In a simplified example (yes, really, it’s simplified), we had a market page where users could view and claim jobs. This page had lots of little features, such as filters, forecasts, summaries, and all sorts of bells and whistles the product team dreamed up over a decade of operation. As one of the most visited pages of the app with the heaviest set of queries, shifting the core query for what jobs were available became an easy target to move to a read replica.

# cartoonized example
def index
  # Get the jobs (READ)
  all_jobs = get_all_available_jobs
  # Apply filter conditions and save filter settings (READ, WRITE)
  filtered_jobs = apply_filters(jobs, filters)
  # Adjust filters based on conditions (WRITE)
  auto_adjust_filters(filters, all_jobs)
  # Store analytics (WRITE)
  log_filter_effect(all_jobs, filtered_jobs, filters)
  # Create job recommendations (READ)
  recommended = recommend_jobs(filtered_jobs)
  # Store recommendations for future reuse (WRITE)
  save_recommendations(recommended)
  # Create predictions for future jobs (READ, WRITE)
  generate_job_forecast(jobs)
  # Create a summary and index the view (READ, WRITE)
  save_and_display_job_summary(filtered_jobs)
  # Paginate the jobs (READ)
  @jobs = paginate(filtered_jobs)
end

Unfortunately, with all those bells and whistles and quick MVPs, a few writes (saving profile settings, filters, logging, and instrumentation) were intermingled with the construction of the core queries.
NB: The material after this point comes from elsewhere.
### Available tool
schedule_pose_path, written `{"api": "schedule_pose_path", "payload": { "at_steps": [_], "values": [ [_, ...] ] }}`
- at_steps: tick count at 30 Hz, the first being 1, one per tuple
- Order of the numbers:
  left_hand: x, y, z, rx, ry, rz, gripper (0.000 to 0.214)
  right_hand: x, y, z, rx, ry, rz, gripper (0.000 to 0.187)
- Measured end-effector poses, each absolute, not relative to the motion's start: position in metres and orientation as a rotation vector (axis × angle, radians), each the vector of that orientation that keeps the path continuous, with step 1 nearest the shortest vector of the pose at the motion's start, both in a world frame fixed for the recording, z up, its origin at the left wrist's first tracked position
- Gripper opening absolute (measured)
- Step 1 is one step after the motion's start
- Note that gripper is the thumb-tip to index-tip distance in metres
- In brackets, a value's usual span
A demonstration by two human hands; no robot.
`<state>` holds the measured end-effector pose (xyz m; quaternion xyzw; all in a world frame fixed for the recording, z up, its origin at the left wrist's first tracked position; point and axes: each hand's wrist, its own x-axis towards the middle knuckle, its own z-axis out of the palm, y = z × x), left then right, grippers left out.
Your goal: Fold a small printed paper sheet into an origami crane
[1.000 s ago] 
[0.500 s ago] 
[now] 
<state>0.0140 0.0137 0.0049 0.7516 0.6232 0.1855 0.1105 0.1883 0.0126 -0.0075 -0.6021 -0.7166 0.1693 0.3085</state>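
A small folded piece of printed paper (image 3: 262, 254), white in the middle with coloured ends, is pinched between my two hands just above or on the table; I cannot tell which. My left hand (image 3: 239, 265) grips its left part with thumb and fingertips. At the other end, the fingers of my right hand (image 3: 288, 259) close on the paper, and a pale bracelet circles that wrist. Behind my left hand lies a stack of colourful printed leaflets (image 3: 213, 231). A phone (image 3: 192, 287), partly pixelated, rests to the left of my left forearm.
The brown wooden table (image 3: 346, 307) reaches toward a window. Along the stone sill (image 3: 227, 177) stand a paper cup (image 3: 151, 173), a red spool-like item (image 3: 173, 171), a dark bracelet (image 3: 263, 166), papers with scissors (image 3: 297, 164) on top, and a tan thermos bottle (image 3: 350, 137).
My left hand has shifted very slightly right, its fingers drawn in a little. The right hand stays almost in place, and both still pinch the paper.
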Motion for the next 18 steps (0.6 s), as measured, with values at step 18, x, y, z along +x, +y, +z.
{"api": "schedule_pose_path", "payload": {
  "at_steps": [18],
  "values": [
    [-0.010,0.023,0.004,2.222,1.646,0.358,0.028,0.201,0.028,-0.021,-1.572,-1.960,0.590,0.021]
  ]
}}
Refactoring was going to be a slog.

Target the replica only for a single query

The problem with moving the above example to a replica is that there was no single contiguous block of code that could be executed in a replica context that isn’t littered with writes. And you can’t just dart in and out of a connected_to block, as using the jobs query outside and inside of the replica blocks now just causes ActiveRecord to do double duty, executing the same basic query on both the primary and replica database connections. That’s the opposite of what we want! Plus, when a connected_to block returns a constructed query, that query is immediately executed, which is problematic if we don’t intend to execute the query until a later pagination, for example.

But why does the replica need to be so all-or-nothing? Only because that’s the mechanism ActiveRecord gives us by default.

What if, instead of a big block where all connections are executed against a replica, we just used a single stand-in model for our jobs, one that could query the jobs table just like the real thing, but itself be configured only to query the replica? As long as that model was used in a read-only context, any other model writes could happen (user profiles, instrumentation events, forecasts and summaries, saved filters) with no problem.

Really, this idea is simple enough. Let’s say our jobs model is represented by a model Job. It’s easy enough to create a subclass of Job that reconfigures its database connection, simply by pointing both the writing and reading roles at the replica. This way, the default connection (which will be writing) for this subclass will connect to the replica

class ReadOnlyJob < Job
  connects_to database: { writing: :replica, reading: :replica }
end

So … we’re done, right?

Controlling your STIs

There’s a significant hitch. The battled Rails developer will have felt the red flag go up as soon as we created a subclass of an ActiveRecord model. Single Table Inheritance (STI) in Rails works by using subclasses of a base ActiveRecord model, so any other usage of subclasses can play poorly with STI models. In our case I’m using Job to illustrate because it was already an STI model with subclasses such as EditJob and AuditJob.

There are two issues we will have to wrestle, all dealing with how any given ReadOnly subclass is supposed to act identically to its superclass as far as query generation.

  1. Our ReadOnly subclass is not another STI type, and the ReadOnly name should not be used in the query
  2. What class should should be used to instantiate a record of a ReadOnly class?

The first problem with #1 is immediately evident in any generated query. Here, the SQL engine looks for a record with type EditJob::ReadOnly, but no such records exist.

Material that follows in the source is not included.